Butler dreams of extending his influence beyond NBA arenas to the broken neighborhoods of Racine, where he returns each summer to visit his mother, Mattie Paden, and his brother, Melvin Claybrook, a 6'3" senior guard at Park High. His charitable foundation supports an annual coat drive in Racine, and Butler visits local schools and meets with students and friends to try to set an example. "When we go to Racine he always tells me, 'Remember this person's face,'" says his wife, Andrea, who met Caron when they were freshmen at UConn. "A year or two later he'll say, 'Remember that person?' And he'll tell me that he's gone or he's been shot or he's in jail."

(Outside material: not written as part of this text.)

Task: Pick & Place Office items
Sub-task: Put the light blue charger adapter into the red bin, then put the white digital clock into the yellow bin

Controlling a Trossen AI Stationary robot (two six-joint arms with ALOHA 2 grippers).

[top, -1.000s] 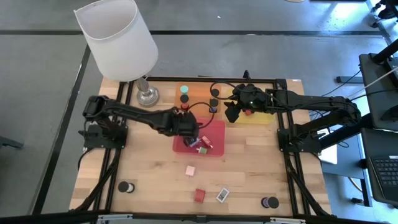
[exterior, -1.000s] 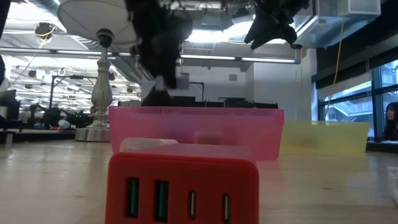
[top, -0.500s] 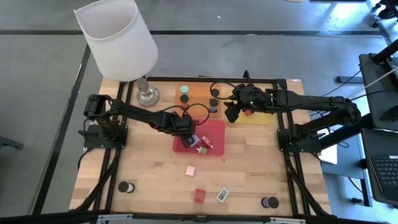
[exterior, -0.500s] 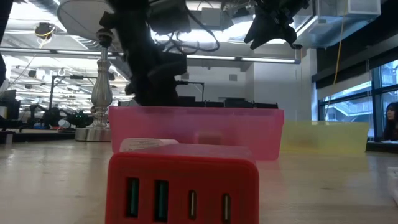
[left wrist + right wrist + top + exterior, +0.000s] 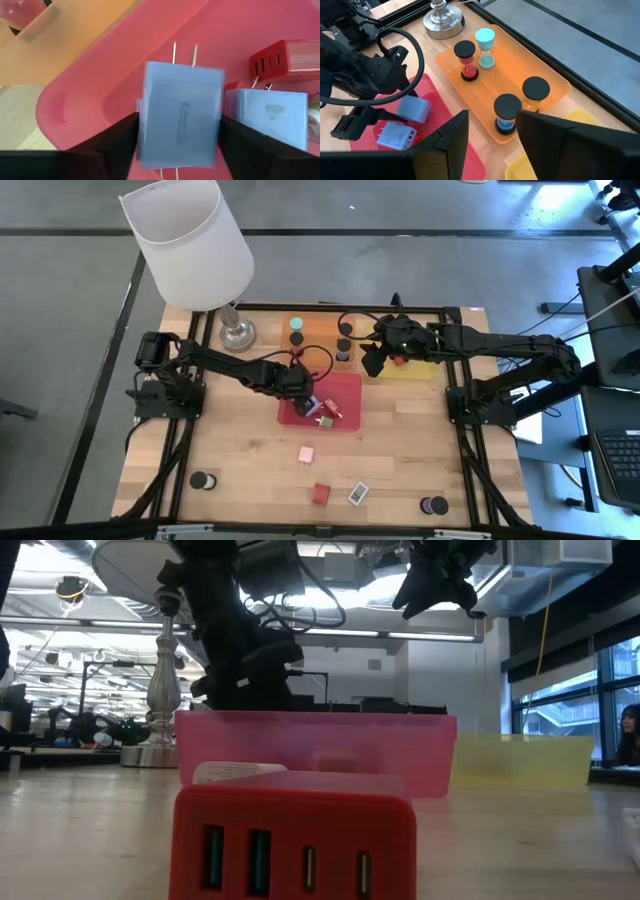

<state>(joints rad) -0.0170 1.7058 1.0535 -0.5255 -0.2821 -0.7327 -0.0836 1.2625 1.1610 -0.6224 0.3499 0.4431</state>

"It's never failed," says Butler of his premonitions. Of his six closest childhood friends, four are dead. Last May it was a 25-year-old named Robert Nelom. "I told my wife, 'I just don't think he's going to get off the streets.' And six months later he's dead. He got shot in the head--got shot twice, actually, in a club in the bathroom. I had to go back and bury him."

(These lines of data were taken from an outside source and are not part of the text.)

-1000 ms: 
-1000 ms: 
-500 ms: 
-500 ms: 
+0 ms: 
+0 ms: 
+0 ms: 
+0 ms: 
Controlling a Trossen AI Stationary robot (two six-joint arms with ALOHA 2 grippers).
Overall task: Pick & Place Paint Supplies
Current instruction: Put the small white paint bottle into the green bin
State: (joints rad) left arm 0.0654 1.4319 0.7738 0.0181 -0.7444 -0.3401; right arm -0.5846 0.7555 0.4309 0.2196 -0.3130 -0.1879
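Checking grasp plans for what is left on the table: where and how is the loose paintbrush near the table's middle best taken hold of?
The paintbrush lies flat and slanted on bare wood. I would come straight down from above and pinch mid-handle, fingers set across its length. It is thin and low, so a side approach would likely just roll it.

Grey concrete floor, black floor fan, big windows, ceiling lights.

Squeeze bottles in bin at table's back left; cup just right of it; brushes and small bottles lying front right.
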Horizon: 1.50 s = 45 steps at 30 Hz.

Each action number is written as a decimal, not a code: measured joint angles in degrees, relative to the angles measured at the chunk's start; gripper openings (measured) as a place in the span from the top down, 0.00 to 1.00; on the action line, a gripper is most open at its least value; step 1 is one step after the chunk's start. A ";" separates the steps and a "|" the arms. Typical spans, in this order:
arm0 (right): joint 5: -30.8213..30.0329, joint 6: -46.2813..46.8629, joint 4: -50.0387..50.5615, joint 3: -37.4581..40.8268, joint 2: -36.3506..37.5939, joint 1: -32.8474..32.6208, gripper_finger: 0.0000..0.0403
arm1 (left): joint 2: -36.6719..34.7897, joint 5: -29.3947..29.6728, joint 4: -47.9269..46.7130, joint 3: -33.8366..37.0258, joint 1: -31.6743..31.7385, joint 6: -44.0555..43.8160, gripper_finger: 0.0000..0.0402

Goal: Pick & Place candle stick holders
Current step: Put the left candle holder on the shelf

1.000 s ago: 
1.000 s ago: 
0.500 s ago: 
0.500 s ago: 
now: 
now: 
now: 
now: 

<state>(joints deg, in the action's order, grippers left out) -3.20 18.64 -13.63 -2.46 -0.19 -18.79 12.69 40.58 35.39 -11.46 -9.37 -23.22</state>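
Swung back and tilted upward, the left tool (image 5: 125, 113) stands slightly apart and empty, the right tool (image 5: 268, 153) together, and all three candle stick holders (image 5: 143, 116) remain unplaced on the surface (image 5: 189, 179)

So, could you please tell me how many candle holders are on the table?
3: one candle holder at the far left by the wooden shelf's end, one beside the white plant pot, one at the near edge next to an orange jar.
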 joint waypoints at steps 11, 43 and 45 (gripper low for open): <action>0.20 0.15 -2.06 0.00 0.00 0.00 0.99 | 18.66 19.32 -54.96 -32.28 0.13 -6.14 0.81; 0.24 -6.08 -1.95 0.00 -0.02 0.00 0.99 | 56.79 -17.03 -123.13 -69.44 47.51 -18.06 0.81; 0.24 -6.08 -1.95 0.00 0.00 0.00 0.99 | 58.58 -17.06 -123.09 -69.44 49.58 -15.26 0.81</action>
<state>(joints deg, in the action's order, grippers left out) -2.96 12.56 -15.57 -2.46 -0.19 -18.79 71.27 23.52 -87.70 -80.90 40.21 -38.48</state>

On Sunday in Las Vegas, Butler missed his first six shots and didn't score until there was 4:07 left in the East's 153--132 loss. "He whispered to me, 'I was a little nervous out there,'" said Jordan, who as the East head coach played Butler for 16 minutes off the bench. "I said, 'Heck, Caron, I was nervous all day and got more nervous as the game time approached.' It's all about the experience. He's going to have a comfort level when we get back, and he's going to be riding the wave."

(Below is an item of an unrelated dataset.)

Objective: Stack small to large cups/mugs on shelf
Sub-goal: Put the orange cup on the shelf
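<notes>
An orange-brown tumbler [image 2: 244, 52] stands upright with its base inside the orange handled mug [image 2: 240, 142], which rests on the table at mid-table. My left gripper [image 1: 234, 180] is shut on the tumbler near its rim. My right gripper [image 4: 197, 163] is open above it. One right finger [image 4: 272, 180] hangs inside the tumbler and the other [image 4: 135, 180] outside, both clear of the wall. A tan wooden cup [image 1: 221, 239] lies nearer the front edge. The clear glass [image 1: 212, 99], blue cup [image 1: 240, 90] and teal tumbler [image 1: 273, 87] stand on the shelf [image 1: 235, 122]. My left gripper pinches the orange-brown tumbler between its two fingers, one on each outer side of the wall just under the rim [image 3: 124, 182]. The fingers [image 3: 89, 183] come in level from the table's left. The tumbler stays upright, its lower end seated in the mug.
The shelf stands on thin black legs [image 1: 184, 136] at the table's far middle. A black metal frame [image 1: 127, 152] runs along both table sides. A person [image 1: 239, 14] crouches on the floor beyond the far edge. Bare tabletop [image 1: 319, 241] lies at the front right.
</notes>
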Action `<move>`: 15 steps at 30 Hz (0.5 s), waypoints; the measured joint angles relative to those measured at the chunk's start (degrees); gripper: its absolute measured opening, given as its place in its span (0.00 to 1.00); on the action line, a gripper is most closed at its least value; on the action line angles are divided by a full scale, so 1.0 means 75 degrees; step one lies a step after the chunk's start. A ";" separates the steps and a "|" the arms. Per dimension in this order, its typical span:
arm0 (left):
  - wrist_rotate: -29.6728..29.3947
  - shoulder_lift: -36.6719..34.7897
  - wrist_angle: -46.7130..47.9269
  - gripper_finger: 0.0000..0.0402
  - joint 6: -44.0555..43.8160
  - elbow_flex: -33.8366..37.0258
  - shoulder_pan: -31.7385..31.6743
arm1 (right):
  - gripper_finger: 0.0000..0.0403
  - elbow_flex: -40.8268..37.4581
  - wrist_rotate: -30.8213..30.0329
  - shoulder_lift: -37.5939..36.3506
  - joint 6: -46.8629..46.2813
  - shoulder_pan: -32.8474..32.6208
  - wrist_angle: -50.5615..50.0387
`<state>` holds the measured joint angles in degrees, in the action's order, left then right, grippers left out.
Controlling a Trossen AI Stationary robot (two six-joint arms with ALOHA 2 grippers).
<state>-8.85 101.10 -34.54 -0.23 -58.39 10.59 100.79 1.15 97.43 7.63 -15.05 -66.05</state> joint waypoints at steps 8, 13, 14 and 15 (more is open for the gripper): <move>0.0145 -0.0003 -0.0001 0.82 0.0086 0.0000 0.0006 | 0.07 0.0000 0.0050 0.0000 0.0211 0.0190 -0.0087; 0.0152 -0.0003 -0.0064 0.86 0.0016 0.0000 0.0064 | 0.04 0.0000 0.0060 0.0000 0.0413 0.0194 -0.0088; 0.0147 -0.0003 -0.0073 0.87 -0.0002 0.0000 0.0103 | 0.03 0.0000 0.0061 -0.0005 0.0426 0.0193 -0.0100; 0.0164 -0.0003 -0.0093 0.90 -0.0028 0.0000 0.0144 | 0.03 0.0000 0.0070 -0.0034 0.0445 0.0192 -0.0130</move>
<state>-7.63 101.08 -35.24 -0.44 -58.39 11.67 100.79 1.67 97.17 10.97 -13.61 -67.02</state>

Indeed, Butler sees Sunday as the first day of his newly elite career. "I want to be a perennial All-Star," he says. "I'm very grateful for this honor, but I think I can get much better. I can take it to another level."
A month earlier, after scoring 23 points, grabbing 11 rebounds and handing out seven assists in the win over the Celtics, Butler came out of the locker room at TD Banknorth Garden to find Good, who left MCI in 2000 and now coaches Division II Bryant University in Smithfield, R.I., waiting near the court.
The two exchanged memories for a few minutes before Butler's teammates began to file past. The Wizards' bus was preparing to leave. Good leaned in close and wrapped his arms tightly around his player.